Brisantes Thema
Lou Beck ist es ja gewohnt, dass ihre Mutter öfter mal ein kleines Abenteuer wagt. Aber so ganz ohne ein Lebenszeichen ist sie noch nie für längere Zeit von der Bildfläche verschwunden und das bereitet ...
Lou Beck ist es ja gewohnt, dass ihre Mutter öfter mal ein kleines Abenteuer wagt. Aber so ganz ohne ein Lebenszeichen ist sie noch nie für längere Zeit von der Bildfläche verschwunden und das bereitet Lou große Sorge. Sie setzt alle Hebel in Bewegung, um ihre Mutter ausfindig zu machen und die Spur führt geradewegs in die Hölle...
In "Schöner sterben in Bern" widmet sich Nicole Bachmann den Themen begleitetes Sterben und Organhandel und bricht dabei mit den großen Tabus, denn dieses heiße Eisen anzufassen ist schon sehr brisant und erfordert viel Fingerspitzengefühl. Die Idee, diese Thematik als Grundlage für einen Krimi zu nehmen, finde ich gut gelungen, denn sie bietet jede Menge Zündstoff, regt zum Nachdenken an und setzt so wichtige Impulse, um den Leser während und nach der Lektüre mit dem Gelesenen gedanklich zu beschäftigen.

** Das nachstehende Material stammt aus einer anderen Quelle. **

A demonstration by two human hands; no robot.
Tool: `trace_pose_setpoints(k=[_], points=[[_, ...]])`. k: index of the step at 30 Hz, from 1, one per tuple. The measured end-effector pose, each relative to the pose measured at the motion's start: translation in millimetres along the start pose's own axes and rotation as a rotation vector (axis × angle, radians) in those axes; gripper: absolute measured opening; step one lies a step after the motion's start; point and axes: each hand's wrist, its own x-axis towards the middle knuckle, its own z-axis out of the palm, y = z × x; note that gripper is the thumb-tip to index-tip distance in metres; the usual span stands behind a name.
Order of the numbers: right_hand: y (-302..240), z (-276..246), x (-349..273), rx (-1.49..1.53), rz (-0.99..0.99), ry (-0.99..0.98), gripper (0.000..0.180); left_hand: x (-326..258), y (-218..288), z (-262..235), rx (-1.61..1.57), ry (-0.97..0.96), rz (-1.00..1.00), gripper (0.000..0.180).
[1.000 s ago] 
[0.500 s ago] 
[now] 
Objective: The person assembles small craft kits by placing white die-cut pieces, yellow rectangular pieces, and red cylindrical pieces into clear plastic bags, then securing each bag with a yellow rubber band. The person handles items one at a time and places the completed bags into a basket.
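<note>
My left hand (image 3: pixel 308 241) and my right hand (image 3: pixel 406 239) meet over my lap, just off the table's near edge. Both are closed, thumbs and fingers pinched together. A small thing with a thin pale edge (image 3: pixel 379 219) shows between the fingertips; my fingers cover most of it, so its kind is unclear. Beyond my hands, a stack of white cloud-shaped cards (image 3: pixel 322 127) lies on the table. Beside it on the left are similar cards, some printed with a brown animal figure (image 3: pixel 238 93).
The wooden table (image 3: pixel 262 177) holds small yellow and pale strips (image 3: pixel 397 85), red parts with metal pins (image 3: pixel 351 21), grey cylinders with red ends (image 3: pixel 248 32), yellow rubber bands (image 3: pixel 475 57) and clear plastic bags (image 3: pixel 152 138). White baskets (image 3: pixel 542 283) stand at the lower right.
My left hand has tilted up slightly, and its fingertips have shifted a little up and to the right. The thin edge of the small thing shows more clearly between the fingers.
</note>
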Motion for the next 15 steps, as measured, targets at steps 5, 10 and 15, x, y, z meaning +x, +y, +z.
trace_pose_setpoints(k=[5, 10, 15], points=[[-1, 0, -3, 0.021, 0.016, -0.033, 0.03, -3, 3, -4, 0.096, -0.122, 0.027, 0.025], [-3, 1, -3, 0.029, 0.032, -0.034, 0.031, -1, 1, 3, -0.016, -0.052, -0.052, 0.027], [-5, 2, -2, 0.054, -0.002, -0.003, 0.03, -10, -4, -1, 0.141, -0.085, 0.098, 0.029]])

Doch mit der Umsetzung bin ich nicht ganz glücklich, denn der Roman benötigt ganze 130 Seiten, um den Leser an die Seiten zu fesseln. Vorher ist die Erzählung recht theoretisch, mit medizinischen Fachbegriffen und einem Ausflug in den ICD-10-Katalog bestückt, was, wenn man nicht gerade beruflich damit zu tun hat, schon ab und an für einige Fragezeichen über dem Kopf des Leser sorgt.

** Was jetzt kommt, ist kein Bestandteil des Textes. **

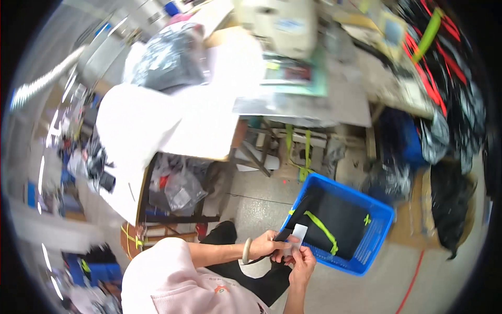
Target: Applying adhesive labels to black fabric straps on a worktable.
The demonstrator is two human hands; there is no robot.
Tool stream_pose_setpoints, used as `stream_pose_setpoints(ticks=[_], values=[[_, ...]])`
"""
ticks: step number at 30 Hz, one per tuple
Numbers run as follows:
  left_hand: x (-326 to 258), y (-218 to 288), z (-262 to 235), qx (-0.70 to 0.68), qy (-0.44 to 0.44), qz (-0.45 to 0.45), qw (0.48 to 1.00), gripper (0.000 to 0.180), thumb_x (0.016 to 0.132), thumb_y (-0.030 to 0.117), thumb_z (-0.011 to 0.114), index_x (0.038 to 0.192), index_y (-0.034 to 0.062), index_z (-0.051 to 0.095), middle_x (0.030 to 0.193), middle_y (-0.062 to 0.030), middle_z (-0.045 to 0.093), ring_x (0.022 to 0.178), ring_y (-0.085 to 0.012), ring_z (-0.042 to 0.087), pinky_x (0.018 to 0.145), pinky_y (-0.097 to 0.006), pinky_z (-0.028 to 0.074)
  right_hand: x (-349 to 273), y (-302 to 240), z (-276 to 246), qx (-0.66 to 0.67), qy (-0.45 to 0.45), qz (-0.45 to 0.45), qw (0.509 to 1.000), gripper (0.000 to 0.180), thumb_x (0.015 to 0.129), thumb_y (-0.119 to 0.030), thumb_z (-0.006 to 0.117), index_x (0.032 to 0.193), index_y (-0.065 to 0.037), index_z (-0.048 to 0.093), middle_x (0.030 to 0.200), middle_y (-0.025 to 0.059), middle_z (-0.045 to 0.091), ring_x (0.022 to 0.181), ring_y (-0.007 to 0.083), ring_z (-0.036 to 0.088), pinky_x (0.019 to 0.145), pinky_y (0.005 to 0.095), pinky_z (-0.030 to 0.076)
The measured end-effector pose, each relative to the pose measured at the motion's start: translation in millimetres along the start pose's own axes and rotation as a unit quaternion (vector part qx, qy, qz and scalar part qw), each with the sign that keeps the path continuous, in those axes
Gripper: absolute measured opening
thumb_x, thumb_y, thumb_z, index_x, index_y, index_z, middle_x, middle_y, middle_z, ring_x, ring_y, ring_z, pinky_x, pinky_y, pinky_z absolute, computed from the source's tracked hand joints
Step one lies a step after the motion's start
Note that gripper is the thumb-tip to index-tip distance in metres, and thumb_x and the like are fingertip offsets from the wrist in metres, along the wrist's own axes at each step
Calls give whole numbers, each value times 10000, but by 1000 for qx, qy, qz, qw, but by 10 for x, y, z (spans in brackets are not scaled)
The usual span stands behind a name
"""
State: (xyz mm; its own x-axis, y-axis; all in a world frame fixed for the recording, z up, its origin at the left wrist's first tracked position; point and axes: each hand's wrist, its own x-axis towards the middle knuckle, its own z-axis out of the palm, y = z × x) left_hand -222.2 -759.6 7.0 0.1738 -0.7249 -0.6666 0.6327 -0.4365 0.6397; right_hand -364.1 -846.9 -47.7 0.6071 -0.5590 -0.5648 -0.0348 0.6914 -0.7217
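Over the near left edge of a blue plastic basket (386, 222), my two hands meet. My left hand (265, 245), with a pale bangle (246, 251) at the wrist, is closed on a black strip (297, 215) that slants up along the basket's rim. A small white rectangular piece (299, 233) lies between both hands. My right hand (303, 264) pinches its lower end, where the fingers partly hide it. Inside the basket lie flat black material (342, 209) and a yellow-green strip (322, 230).
Ahead stands a worktable (345, 107) with a pale machine (285, 26). At the left, white sheets (209, 120) cover another table, with plastic bags (180, 191) beneath. A cardboard box (413, 212) holding black bags (452, 204) sits right of the basket. A red line (413, 282) crosses the floor.
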Motion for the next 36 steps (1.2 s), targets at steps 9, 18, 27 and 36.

Lou wirkt in manchen Szenen heillos überfordert und das schlägt sich auch auf ihre Aktionen nieder - etwas unkoordiniert, ein wenig voreilig und unstrukturiert. Nichts desto trotz kann sie den Leser aber in weiten Teilen an die Hand und auf ihrer Odyssee bei der Suche nach ihrer Mutter mitnehmen. Sie hat es mit skrupellosen Organhändlern zu tun, die eiskalt und sehr berechnend das Geschäft mir dem Tod zur Gewinnmaximierung einsetzen und dabei ist es ihnen völlig egal, ob sie gegen ethische Grundsätze verstoßen.
Die Figuren sind von Nicole Bachmann sehr passend ausgesucht und angelegt - vom Halbgott in weiß; der sich wirlich als Werkzeug des Allmöchtigen versteht, über den verblendeten Mitläufer, der aus Liebe alles tun würde, bis hin zum herzensguten Philipp, der als Retter in höchster Not die Reißleine ziehen kann, ist hier ein breites Spektrum an unterschiedlichen Typen zu finden, die für ordentlich Wirbel zwischen den Seiten sorgen.
Leider setzt der Spannungsbogen erst recht spät an, sorgt aber dann dafür, dass sie letzten 120 Seiten die Nerven so richtig flattern lassen. Beklemmende Szenarien lassen den Puls in die Höhe schnellen und entschädigen so für den eher seichten Verlauf der ersten Hälfte.
Ich kann dem Krimi leider nur 3 Sternchen vergeben, denn die Autorin verschenkt hier unglaublich viel brisantes und aufregendes Potential.